« Le chaos est l’ordre que nous ne comprenons pas » – Paul Virilio
Avec Ode Caduc, Romain Coppin signe une exposition où la matière chancelle, vacille, mais persiste. Dans un acte brut et méditatif, il présente un ensemble d'œuvres qui semblent toutes naître d’un même geste: construire avec ce qui reste, faire émerger du sens dans un monde dépourvu de structure.
Travaillant à partir de matériaux récupérés dans son environnement immédiat, l’artiste compose dans l’urgence et dans l’instant. Il peint, assemble, transforme, récupère, sans volonté de maîtriser entièrement ce qu’il crée, en laissant sa place à l’aléatoire, à l’imprévu. Issue d’un enchevêtrement de couleurs, de lumières, de formes et de restes, chaque œuvre semble alors surgir d’un désordre fertile, incarner une tentative fragile de maintenir l’équilibre là où tout menace de s’effondrer. Ici, le chaos devient un principe de création.
En écho à la pensée de Paul Virilio, pour qui la catastrophe est le revers inévitable de toute construction humaine, Romain Coppin crée des structures en sursis, des formes aux contours flous, des volumes ambigus. Le visible devient ruine en devenir, la structure, une promesse d’effondrement.
Créer une œuvre, c’est inventer sa propre disparition.
Chez Romain Coppin, chaque œuvre incarne cette vérité: rien n’est stable, rien n’est figé. L’objet n’a plus de rôle défini, il est devenu forme ouverte, volume vacillant, potentialité ruinée. Ce que l’artiste met en jeu, c’est justement cette tension permanente entre la structure et sa ruine, entre le geste de bâtir et la conscience de l'effondrement.
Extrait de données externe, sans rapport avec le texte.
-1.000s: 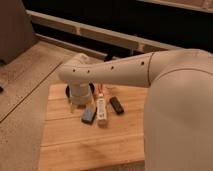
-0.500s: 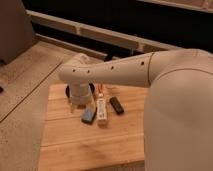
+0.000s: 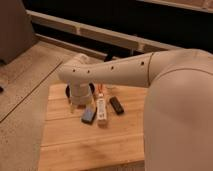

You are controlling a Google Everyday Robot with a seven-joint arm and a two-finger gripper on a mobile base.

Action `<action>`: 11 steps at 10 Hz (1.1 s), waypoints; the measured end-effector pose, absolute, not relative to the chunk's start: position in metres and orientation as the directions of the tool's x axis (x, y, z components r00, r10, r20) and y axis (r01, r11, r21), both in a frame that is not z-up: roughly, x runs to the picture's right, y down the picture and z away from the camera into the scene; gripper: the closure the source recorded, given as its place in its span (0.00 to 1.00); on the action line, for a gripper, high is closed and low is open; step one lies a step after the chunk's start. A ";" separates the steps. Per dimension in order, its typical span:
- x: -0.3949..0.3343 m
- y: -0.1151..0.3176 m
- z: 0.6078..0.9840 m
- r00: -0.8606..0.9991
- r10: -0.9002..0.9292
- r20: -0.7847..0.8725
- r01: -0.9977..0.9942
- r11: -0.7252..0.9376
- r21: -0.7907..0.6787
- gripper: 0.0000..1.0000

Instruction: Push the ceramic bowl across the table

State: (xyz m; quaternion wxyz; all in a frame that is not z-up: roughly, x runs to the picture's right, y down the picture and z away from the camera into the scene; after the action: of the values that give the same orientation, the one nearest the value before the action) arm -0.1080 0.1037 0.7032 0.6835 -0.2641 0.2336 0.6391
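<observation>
The ceramic bowl [image 3: 92,91] sits near the far left of the bamboo table [image 3: 75,145]. Only dark slivers of its rim show on either side of my wrist. My white arm reaches in from the right and bends down over the bowl. The gripper [image 3: 78,101] hangs at the bowl's near side, at or just above it; I cannot tell whether they touch. Most of the bowl is hidden behind the gripper.
A flat blue-grey block [image 3: 89,115], a white tube-like object with an orange end [image 3: 102,109] and a small black bar [image 3: 116,105] lie just right of the gripper. Speckled floor [image 3: 20,115] lies left of the table. A dark wall with rails [image 3: 100,35] runs behind.
</observation>
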 end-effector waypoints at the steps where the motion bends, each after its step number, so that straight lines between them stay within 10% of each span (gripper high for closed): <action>1: -0.108 0.104 0.703 0.074 0.750 -0.657 -0.997 0.043 -0.062 0.35; 11: -0.098 0.061 0.730 0.124 0.766 -0.630 -0.986 0.165 0.008 0.35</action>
State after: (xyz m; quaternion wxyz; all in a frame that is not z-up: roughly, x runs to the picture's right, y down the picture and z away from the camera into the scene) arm -0.0979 0.0612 0.7301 0.7186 -0.2133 0.2575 0.6098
Ode Caduc se présente ainsi comme un hommage paradoxal. Ce qui traverse l’exposition, ce n’est pas seulement l’idée d’un monde effondré, incarné par des images floues et des compositions instables. C’est aussi la conscience aiguë de vivre pendant la catastrophe, dans un présent sans garantie, suspendu entre disparition et apparition. Ode Caduc raconte notre rapport fugace aux objets, aux figures, aux structures, à un monde où tout va vite, où tout vacille, et où l’accident n’est plus l’exception mais la règle. Le monde de Romain Coppin est un monde d’après l’accident. Un univers où les images et les formes portent les stigmates d’un événement qui a déjà eu lieu, sans qu’on en connaisse l’origine.
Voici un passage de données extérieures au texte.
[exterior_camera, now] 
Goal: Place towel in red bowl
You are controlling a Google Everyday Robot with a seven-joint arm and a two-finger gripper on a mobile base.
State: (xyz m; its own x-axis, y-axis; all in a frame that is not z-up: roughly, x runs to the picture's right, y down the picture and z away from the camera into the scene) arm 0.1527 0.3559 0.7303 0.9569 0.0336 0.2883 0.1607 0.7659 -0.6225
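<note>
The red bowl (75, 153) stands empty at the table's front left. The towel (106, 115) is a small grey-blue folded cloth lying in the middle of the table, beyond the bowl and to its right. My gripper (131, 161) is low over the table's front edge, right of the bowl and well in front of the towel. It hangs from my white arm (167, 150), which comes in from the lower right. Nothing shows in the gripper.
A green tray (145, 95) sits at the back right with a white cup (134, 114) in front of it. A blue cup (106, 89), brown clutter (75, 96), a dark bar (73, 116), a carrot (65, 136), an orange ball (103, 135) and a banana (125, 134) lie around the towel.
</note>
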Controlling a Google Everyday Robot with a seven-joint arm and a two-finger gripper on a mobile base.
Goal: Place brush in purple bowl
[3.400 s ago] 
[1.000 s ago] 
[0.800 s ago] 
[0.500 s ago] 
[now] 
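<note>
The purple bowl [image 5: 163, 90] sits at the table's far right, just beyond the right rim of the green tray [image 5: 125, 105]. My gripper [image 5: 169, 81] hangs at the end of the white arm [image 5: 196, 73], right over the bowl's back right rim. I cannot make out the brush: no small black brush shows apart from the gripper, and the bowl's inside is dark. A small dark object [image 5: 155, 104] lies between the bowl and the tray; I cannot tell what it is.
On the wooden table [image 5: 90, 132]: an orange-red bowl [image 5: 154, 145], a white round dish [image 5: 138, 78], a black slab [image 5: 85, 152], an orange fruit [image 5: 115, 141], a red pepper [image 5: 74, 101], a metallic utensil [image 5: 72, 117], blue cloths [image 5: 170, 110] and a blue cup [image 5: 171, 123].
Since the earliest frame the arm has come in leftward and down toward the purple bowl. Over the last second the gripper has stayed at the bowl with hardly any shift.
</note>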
Romain Coppin ne cherche pas à bâtir un nouveau récit. Il creuse dans les restes, observe, collecte, assemble les traces d’un monde en perpétuelle reconfiguration, pour raconter son rapport paisible et profond à l’impermanence. Il n’y a ni cynisme, ni résignation, mais une lucidité poétique, un regard clair porté sur le désordre fondamental du réel. Son travail nous invite à regarder ce qui ne tient plus, à écouter ce qui s’effondre, et à contempler ce qui persiste malgré tout. Refusant l’illusion de la stabilité, Ode Caduc nous autorise à penser l’art comme geste lucide dans un monde désaxé. Un monde où l’on crée malgré tout, avec rien, contre rien.
Marian Arbre, 2025
Formé au design, Romain Coppin explore aujourd’hui la sculpture et la peinture dans une dynamique de vases communicants, où chaque discipline nourrit et influence l’autre. Ses sculptures naissent de l’assemblage improbable de meubles disloqués, comme autant de cadavres exquis figés dans une posture d’inconfort ou de survie. Sa pratique picturale, quant à elle, puise dans l’héritage du surréalisme et dans l’influence de figures telles que Francis Bacon. Entre abstraction et figuration, ses peintures laissent entrevoir des formes organiques, pouvant évoquer des écorchés, reconnaissables mais aux contours floutés, comme pris dans un mouvement perpétuel. Il y aborde des thématiques tourmentées comme la finitude et la vanité. Les couleurs dominantes — entre tons chair, rouge sang et nuances sombres — confèrent à ses toiles une dimension viscérale et troublante, effleurant l’horreur.